Dr. Robert Gale Martin is the Founder and Chief of Staff of Carolina Eye Associates P.A., Southern Pines, N.C. CEA, founded in 1977.
Dr. Martins Surgical Day
My average workday begins at 6:45 to 7 a.m. and ends by 5 p.m. or 6 p.m. Basically, I see clinic patients and post-ops in the morning and begin surgery in the afternoon.
Surgery is usually 5 days a week with a block of time from 6:45 a.m. to 8:30 a.m. for 30 to 35 post-ops, and then 8:30 a.m. to noon, 50 clinic patient visits that include an average of 15 Yag lasers and then, in the afternoon, an average of 30-35 surgeries Monday through Thursday. On these afternoons, I perform cataract surgery along with "combined" procedures, when a trabeculotomy, trabeculectomy, astigmatic keratopathy or another procedure is combined with cataract surgery.
Fridays and one Thursday a month are for refractive surgery.

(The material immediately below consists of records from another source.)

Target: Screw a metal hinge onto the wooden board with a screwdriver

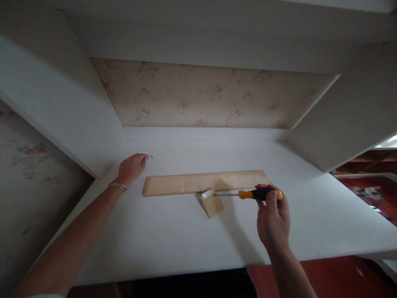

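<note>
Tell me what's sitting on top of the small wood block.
A small metal hinge lies on the small wood block, bridging onto the long board. The screwdriver tip meets it. Any screws under the tip are too small to see.

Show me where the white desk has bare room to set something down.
Bare desk lies between the long board and the near edge, and right of the right hand holding the screwdriver. It is crowded around the hinge, small block, and left hand by the screws.
</note>
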`<state>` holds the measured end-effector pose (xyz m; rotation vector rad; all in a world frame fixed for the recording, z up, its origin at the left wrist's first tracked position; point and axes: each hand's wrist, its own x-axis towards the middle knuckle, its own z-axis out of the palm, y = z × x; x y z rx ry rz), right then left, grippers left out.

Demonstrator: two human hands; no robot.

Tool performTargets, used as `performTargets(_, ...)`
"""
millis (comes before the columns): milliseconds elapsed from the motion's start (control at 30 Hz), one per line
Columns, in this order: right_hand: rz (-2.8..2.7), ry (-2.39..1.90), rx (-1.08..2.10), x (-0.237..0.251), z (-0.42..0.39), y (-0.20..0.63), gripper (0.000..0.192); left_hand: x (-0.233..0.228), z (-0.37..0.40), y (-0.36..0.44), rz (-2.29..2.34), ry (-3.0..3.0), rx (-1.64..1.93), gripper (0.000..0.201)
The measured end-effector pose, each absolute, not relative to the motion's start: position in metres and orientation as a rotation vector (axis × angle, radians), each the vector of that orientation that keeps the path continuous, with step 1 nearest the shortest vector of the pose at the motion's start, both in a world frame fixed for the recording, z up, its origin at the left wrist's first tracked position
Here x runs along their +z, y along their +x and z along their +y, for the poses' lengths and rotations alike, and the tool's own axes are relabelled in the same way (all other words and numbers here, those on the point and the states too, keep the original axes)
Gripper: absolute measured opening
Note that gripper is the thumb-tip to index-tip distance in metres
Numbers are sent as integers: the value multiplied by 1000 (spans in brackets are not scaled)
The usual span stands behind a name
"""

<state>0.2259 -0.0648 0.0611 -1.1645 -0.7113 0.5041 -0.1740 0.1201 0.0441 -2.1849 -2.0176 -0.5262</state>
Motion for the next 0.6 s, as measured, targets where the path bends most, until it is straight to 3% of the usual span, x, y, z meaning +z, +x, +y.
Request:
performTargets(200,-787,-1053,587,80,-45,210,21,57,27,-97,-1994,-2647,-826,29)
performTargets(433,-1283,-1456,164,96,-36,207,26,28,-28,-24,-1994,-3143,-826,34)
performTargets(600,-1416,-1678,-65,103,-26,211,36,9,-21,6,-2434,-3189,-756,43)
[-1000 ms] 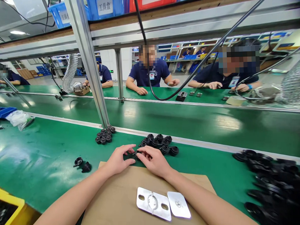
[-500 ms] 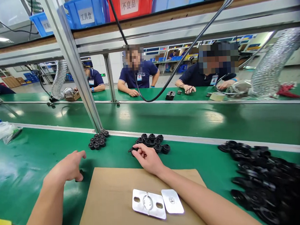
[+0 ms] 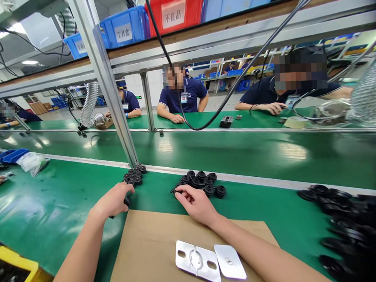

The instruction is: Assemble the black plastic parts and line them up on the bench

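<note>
My left hand (image 3: 113, 200) is curled, fingers bent toward the thumb, around a small black part (image 3: 127, 200) mostly hidden by them. Just beyond it stands a cluster of small black round parts (image 3: 135, 175). My right hand (image 3: 196, 202) pinches a small black part (image 3: 176, 191) with a thin end sticking out to the left. It is at the near left edge of a group of stepped black round parts (image 3: 208, 183). On the brown cardboard sheet (image 3: 154, 241) below lie a silver metal plate with two slots (image 3: 187, 264) and a smaller silver square plate (image 3: 230, 261).
A heap of black parts (image 3: 345, 217) lies at the right. A yellow bin (image 3: 32, 265) stands at the lower left, and a plastic bag (image 3: 31, 162) lies farther back. A metal post (image 3: 112, 90) rises at the bench's far edge. Co-workers sit across the green line.
The view has shifted left. My left hand has moved forward and right, toward the round parts, and its fingers have drawn closer together. My right hand stays by the stepped parts, still pinching.
</note>
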The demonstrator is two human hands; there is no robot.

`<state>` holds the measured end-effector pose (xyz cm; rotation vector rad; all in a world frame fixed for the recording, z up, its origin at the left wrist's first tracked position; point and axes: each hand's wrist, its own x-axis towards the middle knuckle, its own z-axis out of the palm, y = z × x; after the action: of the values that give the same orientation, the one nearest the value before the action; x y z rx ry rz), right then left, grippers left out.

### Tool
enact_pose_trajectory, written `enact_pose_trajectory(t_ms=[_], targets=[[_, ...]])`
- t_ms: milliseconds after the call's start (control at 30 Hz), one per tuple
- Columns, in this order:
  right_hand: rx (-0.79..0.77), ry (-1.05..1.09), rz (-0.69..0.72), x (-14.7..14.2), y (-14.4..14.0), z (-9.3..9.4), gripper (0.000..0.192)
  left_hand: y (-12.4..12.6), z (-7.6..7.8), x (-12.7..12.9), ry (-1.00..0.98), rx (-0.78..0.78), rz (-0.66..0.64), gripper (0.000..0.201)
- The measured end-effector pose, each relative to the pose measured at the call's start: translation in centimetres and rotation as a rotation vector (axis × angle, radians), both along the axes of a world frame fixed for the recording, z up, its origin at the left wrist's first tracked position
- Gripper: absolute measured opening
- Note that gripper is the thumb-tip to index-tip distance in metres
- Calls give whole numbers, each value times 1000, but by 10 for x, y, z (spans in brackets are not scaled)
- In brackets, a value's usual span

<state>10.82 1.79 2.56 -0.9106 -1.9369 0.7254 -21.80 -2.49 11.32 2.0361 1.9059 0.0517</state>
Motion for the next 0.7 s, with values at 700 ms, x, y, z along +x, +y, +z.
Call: enact_pose_trajectory(t_ms=[700], targets=[[214, -175, 211, 2, -6, 4, 9, 16, -58, 95, -943, 95, -101, 44]])
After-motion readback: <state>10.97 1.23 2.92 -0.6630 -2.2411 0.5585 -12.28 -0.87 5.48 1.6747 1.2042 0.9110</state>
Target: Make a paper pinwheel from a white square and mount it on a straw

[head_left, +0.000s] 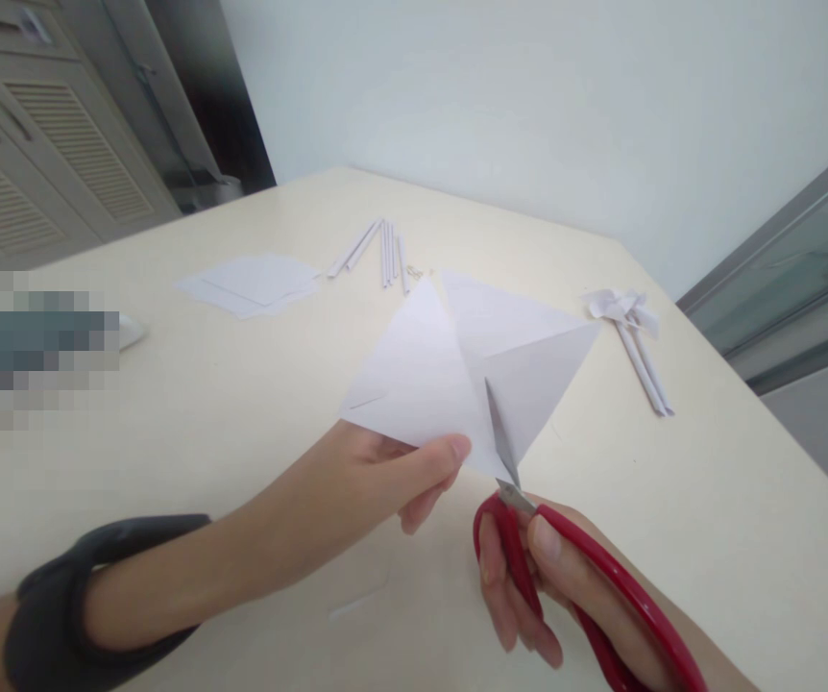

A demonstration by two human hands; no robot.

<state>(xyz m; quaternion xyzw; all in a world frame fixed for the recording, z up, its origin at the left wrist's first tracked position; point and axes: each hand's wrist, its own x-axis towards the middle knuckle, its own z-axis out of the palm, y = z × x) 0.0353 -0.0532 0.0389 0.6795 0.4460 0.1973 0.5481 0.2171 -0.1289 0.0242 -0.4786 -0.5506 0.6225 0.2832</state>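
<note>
My left hand (400, 476) pinches the near edge of a white square sheet of paper (450, 370) creased along its diagonals and holds it above the table. My right hand (536, 591) grips red-handled scissors (587, 586). Their blades (501, 437) point away from me and cut into the paper from its near corner along a crease. A black band sits on my left wrist (89, 601).
On the cream table (709, 519) lie a stack of white paper squares (252, 284), several rolled paper sticks (381, 250), and a finished paper pinwheel on a stick (634, 332) at the right. A blurred patch covers the left edge. Louvred cabinets (32, 163) stand at back left.
</note>
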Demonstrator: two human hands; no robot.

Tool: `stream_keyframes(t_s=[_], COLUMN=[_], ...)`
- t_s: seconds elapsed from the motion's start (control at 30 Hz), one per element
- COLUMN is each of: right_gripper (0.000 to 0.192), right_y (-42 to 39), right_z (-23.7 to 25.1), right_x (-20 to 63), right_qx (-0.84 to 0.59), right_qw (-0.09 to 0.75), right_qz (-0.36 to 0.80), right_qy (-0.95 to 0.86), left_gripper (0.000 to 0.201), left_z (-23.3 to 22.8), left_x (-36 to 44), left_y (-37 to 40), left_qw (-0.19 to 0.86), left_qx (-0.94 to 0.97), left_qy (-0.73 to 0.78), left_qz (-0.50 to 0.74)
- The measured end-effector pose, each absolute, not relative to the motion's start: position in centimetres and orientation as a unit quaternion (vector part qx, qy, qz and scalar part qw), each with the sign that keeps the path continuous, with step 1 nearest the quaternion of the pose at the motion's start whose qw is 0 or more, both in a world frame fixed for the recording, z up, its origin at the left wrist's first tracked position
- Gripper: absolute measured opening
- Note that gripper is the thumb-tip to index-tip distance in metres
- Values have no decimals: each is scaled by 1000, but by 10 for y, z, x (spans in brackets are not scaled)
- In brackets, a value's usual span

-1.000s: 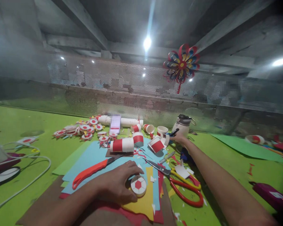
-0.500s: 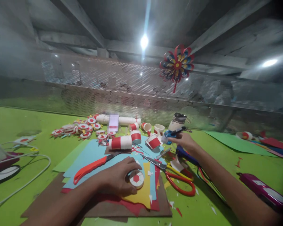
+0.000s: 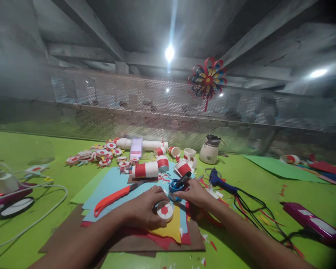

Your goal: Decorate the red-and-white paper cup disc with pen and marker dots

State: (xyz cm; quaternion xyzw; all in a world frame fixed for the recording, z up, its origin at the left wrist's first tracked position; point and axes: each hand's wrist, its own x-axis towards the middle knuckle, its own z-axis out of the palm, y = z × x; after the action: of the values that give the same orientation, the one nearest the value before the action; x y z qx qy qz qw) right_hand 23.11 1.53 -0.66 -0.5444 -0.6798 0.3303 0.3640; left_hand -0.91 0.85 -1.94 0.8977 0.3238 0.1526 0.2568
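The green table (image 3: 14,142) carries everything; a brown board (image 3: 64,228) lies on it, apparently as a base under the paper. Blue paper (image 3: 106,183) spreads over that, with a yellow sheet (image 3: 173,233) nearer the person. An orange-handled knife (image 3: 112,200) rests across the paper — a spot that seems handy for reaching. The left hand (image 3: 147,205) curls, thumb and fingers clamped on a disc's edge. The right hand (image 3: 196,193) has its fingers wrapped around a blue jar (image 3: 172,191), probably to steady it upright. The white disc (image 3: 165,211) sits over the yellow sheet, just nearer than the jar — its rim hold seemingly leaves the red-centred face uncovered. A dark piece (image 3: 183,180) slants from the jar.
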Motion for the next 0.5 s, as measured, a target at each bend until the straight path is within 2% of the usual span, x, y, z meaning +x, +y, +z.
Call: stream_keyframes(t_s=[0.3,0.5], right_gripper=[19,48], right_y=[10,13], right_z=[-4,-1], right_x=[240,249], right_qx=[-569,-552], right_qw=[395,456], right_qz=[314,333], right_qy=[-650,-614], left_gripper=[50,57], left_z=[-17,-17], left_x=[-6,-8], left_y=[6,8], left_qw=[274,280], left_qx=[892,892], left_qy=[326,326], left_qz=[152,144])
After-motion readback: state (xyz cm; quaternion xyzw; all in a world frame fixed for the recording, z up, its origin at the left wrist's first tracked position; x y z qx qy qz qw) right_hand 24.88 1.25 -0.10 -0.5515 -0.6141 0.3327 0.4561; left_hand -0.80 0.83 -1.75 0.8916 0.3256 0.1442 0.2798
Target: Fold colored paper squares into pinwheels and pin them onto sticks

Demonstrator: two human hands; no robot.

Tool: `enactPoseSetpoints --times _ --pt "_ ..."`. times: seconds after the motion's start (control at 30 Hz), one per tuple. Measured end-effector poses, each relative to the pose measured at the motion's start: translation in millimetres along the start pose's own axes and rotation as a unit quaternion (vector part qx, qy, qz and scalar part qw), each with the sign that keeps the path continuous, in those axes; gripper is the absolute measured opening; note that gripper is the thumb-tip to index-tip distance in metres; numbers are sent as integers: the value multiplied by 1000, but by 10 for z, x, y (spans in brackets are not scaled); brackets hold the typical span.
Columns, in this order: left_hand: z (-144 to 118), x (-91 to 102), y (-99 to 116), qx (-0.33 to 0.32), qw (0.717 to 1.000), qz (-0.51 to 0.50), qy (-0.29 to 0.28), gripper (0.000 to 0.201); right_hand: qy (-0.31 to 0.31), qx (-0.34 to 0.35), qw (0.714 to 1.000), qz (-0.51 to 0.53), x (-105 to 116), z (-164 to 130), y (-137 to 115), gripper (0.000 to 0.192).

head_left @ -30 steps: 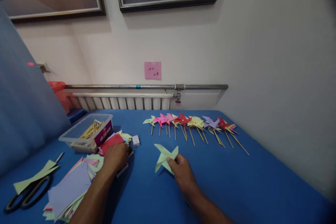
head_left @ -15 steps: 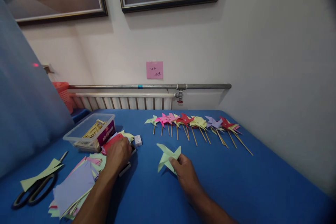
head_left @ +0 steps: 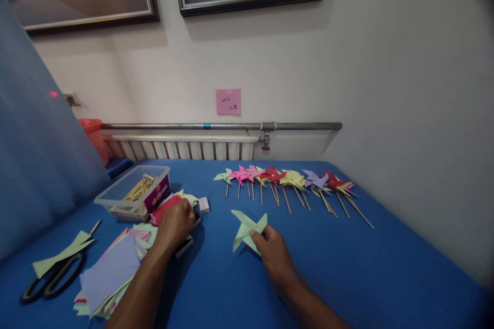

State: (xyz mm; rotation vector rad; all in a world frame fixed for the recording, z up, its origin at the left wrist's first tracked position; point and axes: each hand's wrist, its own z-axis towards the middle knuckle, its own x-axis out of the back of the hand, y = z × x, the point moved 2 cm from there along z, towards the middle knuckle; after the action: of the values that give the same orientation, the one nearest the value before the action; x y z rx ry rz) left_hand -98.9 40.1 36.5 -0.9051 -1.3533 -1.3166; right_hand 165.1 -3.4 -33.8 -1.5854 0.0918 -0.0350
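Note:
In my right hand (head_left: 273, 251) is a pale green paper pinwheel (head_left: 247, 231), pinched at its middle between thumb and fingers and held above the blue table. No stick shows on it. My left hand (head_left: 178, 223) reaches down over a small dark box (head_left: 184, 247) at the left. Its fingers are curled, and what they hold, if anything, is hidden from me. Beside that hand lie red paper (head_left: 165, 209) and a small white box (head_left: 204, 205). A stack of coloured paper sheets (head_left: 111, 267) spreads under and beside my left forearm.
A clear plastic tub (head_left: 127, 185) of wooden sticks (head_left: 139, 188) stands at the left. Black-handled scissors (head_left: 64, 280) lie in front, with pale green paper (head_left: 64, 254) on them. Several finished pinwheels on sticks (head_left: 272, 176) line the table's far side. A blue curtain (head_left: 38, 128) hangs left.
Very little differs. My left hand stays over the dark box with only a slight shift, and my right hand keeps the green pinwheel in place. The view has shifted slightly.

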Motion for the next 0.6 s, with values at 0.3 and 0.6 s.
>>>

On these days, I see 30 to 35 post-ops, do 20 to 30 refractive evaluations and perform up to 50 refractive procedures.
An Integrated Network
Another area of interest in a management services organization (MSO) we created is called Carolina Eye Group (CEG).
The CEG is an integrated network of more than 200 optometrists and ophthalmologists throughout North and South Carolina who offer eyecare, medical/surgical care and frames, lenses and contact lenses to patients through HMOs, self-insured employers and other small employer groups.
The CEG was established in June 1996. Its the only MSO in North and South Carolina owned by practicing optometrists and ophthalmologists.
The MSO provides training, advertising and certain other management features for the doctors in the group.
This has also helped us in managed care, bringing in many additional managed care contracts because of our ability to adequately cover a large geographic area of North Carolina. We use eyecare providers who can provide vertical and horizontal integration of eye care.
Most members of the organization have found their productivity increase in the 20% range. And their costs have been significantly diminished.